Task instructions: The required output consists solely of the lines from the top of the listing through the line containing "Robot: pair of", transcribed exactly.

Recorded information:
[Start of section]

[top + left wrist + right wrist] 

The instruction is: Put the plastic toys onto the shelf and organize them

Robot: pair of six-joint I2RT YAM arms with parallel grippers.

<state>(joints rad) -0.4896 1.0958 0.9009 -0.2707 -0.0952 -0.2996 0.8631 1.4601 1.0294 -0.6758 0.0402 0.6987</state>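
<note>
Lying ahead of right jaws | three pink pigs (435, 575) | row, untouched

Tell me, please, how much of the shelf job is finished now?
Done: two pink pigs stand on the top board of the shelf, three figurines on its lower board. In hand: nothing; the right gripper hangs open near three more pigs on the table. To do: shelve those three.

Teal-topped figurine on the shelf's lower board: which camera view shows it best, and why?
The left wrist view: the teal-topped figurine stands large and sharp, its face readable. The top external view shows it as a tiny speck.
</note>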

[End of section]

Your response:
[top + left wrist + right wrist] 

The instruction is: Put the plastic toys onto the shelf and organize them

Robot: pair of six-joint I2RT YAM arms with parallel grippers.

This answer is complete as written.